Maj. Gen. Donn H. Hill, Deputy Commanding General for Education, Combined Arms Center; and Provost of the Army University, provided opening remarks. Dr. Mahir J. Ibrahimov, Director, CASO, served as the panel moderator. Panel Members included Dr. Joseph Babb, Department of Military History; Lt. Col. Holly Y. Maness, Department of Joint, Interagency, and Multinational Operations; Lt. Col. David C. McCaughrin, DJIMO; all faculty members at CGSC and Maj. Frederik Wintermans, Royal Netherlands Army, currently assigned to CGSC. “They all bring a wealth of knowledge and experience in the region,” said Hill. “They’re true SME’s”
Hill reflected on being in Beijing 24 years ago on leave. China at the time seemed dark and cold he said and he couldn’t have imagined then that today we are talking about China as a peer or near-peer threat. He also said the atmosphere in the United States toward China was much different than it is today.
Defense Secretary Lloyd Austin called China our “pacing threat” in June and our Interim National Security Strategy identifies the United States “growing rivalry with China, Russia and others” said Hill. With China in the news and on the front pages, the CASO panel cannot be more timely, he concluded.

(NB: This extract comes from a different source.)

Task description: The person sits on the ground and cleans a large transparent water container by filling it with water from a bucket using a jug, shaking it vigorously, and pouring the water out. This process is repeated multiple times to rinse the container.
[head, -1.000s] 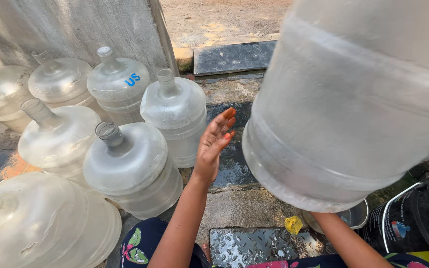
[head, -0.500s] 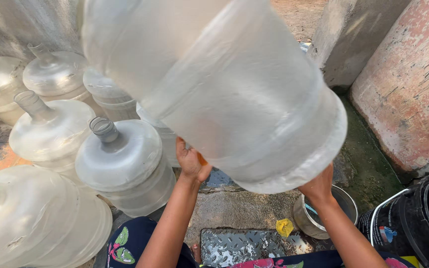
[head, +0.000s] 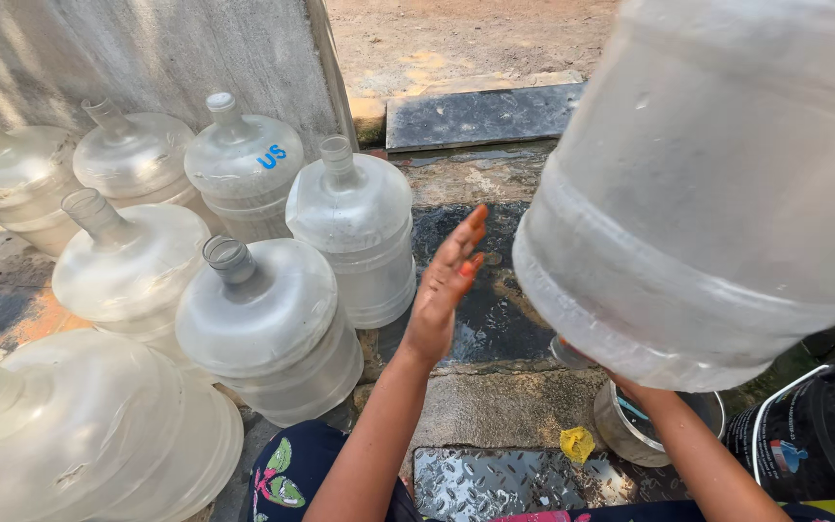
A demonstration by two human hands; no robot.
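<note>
Left hand (head: pixel 445 290) is open, fingers straight and together, palm facing the big jug (head: pixel 717 184), not touching it, just beside its lower rim. Right hand (head: pixel 630 387) sits under the jug's base, mostly hidden; fingers not visible, so grip cannot be told, though it seems to carry the weight from below. Jug is tilted, raised above the wet ground, clear plastic, ribbed, empty-looking. Left of the open palm stand upright empty jugs (head: pixel 268 329). Below the right wrist, a metal pot (head: pixel 649 435).
</note>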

Ibrahimov set the stage for the panelists saying the Asia-Pacific region includes 36 nations and approximately half of the world population. More than 3000 languages are spoken in the region that includes two of the three largest economies in the world, seven of America’s top 15 trading partners and five nuclear states. The panel, Ibrahimov said, focuses on the relationships between China, Russia, and the United States and the areas where the interests of the three nations intersect.
Babb was the first panelist to give his remarks. He talked about the history of China and its relationships with Russia and the U.S. He noted the Russia-China relationship began in the late 1600’s and that trade between the U.S. and China began in 1784. Trade, he noted, is a huge difference in comparing our current relationship with China to the former Cold War relationship with the Soviet Union. “We are an Asian power,” Babb said. “The Chinese have had a chance to look at us since the 1700’s.”

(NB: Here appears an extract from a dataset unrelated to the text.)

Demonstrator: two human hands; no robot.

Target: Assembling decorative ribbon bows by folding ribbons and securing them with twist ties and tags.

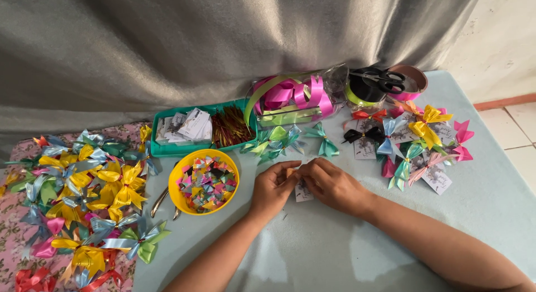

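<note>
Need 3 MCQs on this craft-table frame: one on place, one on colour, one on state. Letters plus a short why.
1. Where do the black scissors lie?
A. on the ribbon rolls at the back of the table
B. in the yellow bowl
C. under the left hand

2. What colour is the tray that holds the small cards?
A. red
B. green
C. white

3. What are both hands doing?
A. resting flat and apart
B. pinching one small card between them
C. lifting the yellow bowl

Answers:
1 A, the scissors sit on top of the rolls.
2 B, its rim is teal green.
3 B, left hand and right hand meet at a small card on the pale blue tablecloth, beside the yellow bowl.
</note>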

Babb said initial relationship between Russia and China was equal and fair but by the mid-1800’s the relationship had shifted and treaties between the two countries took land and power from the Chinese.
From 1901 to 1941 there was a U.S. Army presence in China and the U.S. Navy and Marine Corps presence there goes back to the mid-1800’s. In the 1900’s the situation becomes more confused and more tangled as there is war between China and Russia and both Russia and the U.S. provide advisors to Chiang Kai-shek and the Chinese nationalists who eventually lose to forces under Mao Zedong. Mao declared the founding of the People’s Republic of China in 1949 and the nationalists retreated to Taiwan.
McCaughrin picked up the story from there. He began with the collision of Russian, Chinese and U.S. interests in the Korean conflict between 1950 and 1953. Over time, China begins to resent their “junior partner” status in the communist coalition, said McCaughrin. This is especially true after the death of Joseph Stalin and the power struggle in Russia that eventually brings Nikita Khrushchev to power. Mao admired Stalin and was unhappy with Khrushchev’s move away from Stalin’s repressive communist tactics, said McCaughrin.
Maness served as a foreign area officer in Japan and examined the region from the Japanese point of view. She said the height of Japanese expansionism was about 1942 but that the treaty that ended World War II and the new Japanese constitution dictated by that treaty had changed Japan to a pacifist country. The Interim National Security Strategy identifies alliances with Japan and South Korea as critical to U.S. interests in the region. Nearly half of the U.S. forces permanently stationed overseas are in Japan and South Korea, she said. Both nations view of Russia and China are similar to the U.S. view, she said.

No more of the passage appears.